WHEREAS, the Company is implementing a recapitalization, which includes the reclassification of the Company’s equity, and the Parties desire to terminate the Registration Rights Agreement in connection therewith;

WHEREAS, Section 22 of the Registration Rights Agreement provides that the Registration Rights Agreement may be amended, supplemented or modified by a written instrument executed by (i) Parent, (ii) Holders of a majority of the Eligible Shares held by the Principal WL Stockholders and (iii) Holders of a majority of the Eligible Shares; and

WHEREAS, the (i) undersigned includes Parent, (ii) General Atlantic holds a majority of the Eligible Shares held by the Principal WL Stockholders and (iii) Parent and General Atlantic collectively hold a majority of the Eligible Shares overall and of the Eligible Shares held by the Principal WL Stockholders.

NOW, THEREFORE, in consideration of the foregoing and for other good and valuable consideration, the receipt and adequacy of which are hereby acknowledged, the Parties, intending to be legally bound, do hereby agree as follows:

1. Termination. The Parties hereby agree to amend and restate the Registration Rights Agreement such that the Registration Rights Agreement is terminated immediately upon the effectiveness of this Termination Agreement.

2. Mutual Releases. Each Party hereby releases, acquits and forever discharges the other Party and the other Party’s affiliates and its and their respective former and present directors, officers, employees, representatives, partners and managers from any and all claims, counterclaims, demands, causes of actions, liabilities, promises or obligations of any kind whatsoever arising under or relating to the Registration Rights Agreement, from the beginning of the world to the date hereof.


3. Miscellaneous. This Termination Agreement shall be governed and construed in accordance with the laws of the State of New York This Termination Agreement may be executed and delivered by each party hereto in separate counterparts, each of which when so executed and delivered shall be deemed an original and both of which taken together shall constitute one and the same agreement.

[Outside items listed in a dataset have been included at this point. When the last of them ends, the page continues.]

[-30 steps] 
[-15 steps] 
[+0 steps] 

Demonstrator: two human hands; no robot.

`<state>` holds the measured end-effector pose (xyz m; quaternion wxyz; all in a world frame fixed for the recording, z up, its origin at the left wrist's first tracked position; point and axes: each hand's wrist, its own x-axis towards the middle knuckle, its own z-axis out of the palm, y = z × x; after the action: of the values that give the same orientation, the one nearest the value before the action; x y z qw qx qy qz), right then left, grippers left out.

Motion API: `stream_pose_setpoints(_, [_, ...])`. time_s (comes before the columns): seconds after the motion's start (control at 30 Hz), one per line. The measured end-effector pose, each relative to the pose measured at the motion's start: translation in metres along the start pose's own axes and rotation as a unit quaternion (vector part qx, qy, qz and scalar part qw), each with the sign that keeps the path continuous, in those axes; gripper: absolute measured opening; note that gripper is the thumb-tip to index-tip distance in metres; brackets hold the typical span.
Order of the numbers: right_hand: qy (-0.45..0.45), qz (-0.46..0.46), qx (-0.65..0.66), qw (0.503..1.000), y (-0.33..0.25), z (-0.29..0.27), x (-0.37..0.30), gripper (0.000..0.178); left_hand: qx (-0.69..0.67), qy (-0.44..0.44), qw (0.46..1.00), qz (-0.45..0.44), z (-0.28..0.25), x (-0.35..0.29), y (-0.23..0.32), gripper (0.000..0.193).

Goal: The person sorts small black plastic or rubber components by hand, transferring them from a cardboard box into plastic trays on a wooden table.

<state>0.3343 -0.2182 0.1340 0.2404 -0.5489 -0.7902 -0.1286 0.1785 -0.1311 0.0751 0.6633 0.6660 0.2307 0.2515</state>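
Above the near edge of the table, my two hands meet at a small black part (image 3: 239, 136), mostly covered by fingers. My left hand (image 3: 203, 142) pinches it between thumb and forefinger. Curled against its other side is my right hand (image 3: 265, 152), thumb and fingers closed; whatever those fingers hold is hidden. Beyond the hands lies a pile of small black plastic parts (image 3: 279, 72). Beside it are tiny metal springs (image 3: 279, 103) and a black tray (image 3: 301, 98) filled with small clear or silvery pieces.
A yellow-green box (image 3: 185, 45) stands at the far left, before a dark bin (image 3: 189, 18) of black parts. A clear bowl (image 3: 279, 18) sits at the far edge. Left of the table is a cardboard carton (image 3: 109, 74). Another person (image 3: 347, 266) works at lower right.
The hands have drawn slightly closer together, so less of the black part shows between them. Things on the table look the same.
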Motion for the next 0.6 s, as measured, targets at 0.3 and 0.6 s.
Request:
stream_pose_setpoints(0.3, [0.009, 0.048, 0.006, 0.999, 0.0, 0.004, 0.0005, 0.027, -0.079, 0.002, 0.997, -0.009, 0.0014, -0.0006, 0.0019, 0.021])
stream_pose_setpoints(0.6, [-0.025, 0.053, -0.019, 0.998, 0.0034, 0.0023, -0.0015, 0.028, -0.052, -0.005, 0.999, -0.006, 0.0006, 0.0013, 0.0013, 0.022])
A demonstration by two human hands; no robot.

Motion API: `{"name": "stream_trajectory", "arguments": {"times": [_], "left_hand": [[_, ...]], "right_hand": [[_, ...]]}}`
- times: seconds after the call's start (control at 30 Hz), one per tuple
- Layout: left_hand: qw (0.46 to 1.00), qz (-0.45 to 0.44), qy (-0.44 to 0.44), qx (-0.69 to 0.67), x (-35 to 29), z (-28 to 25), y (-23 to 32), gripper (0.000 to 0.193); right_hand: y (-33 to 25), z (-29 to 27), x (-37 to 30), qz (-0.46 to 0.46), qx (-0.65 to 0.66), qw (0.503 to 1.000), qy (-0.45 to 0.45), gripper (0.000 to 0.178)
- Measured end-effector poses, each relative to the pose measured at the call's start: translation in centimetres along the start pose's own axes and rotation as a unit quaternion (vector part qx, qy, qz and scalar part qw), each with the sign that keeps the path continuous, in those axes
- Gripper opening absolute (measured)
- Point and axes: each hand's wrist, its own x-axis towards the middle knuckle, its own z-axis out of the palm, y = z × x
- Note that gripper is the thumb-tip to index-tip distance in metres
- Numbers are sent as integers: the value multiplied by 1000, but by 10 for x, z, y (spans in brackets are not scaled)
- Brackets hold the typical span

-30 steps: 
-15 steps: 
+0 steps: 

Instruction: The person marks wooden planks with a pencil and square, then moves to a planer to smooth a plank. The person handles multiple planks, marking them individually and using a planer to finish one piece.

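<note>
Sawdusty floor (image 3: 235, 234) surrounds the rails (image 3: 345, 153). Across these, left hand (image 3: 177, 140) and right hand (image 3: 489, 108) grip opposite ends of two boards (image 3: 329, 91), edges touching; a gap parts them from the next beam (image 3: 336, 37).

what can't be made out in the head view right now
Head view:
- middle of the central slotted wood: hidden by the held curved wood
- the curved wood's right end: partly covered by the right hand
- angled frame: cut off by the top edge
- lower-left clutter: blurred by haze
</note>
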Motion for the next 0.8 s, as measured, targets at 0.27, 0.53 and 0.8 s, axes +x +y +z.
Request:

[Remainder of Page Intentionally Left Blank; Signature Page Follows]

 

2


IN WITNESS WHEREOF, the parties hereto have executed and delivered this Termination Agreement as of the date first above written.

 

AFFINION GROUP HOLDINGS, INC.
By:   /s/ Gregory S. Miller
 

 

  Name:   Gregory S. Miller
  Title:   Executive Vice President and
    Chief Financial Officer

[Signature Page to Termination Agreement (Second A&R Registration Rights Agreement)]


AFFINION GROUP HOLDINGS, LLC.
By:   /s/ Matthew Nord
 

 

  Name:   Matthew Nord
  Title:   Authorized Person

[Signature Page to Termination Agreement (Second A&R Registration Rights Agreement)]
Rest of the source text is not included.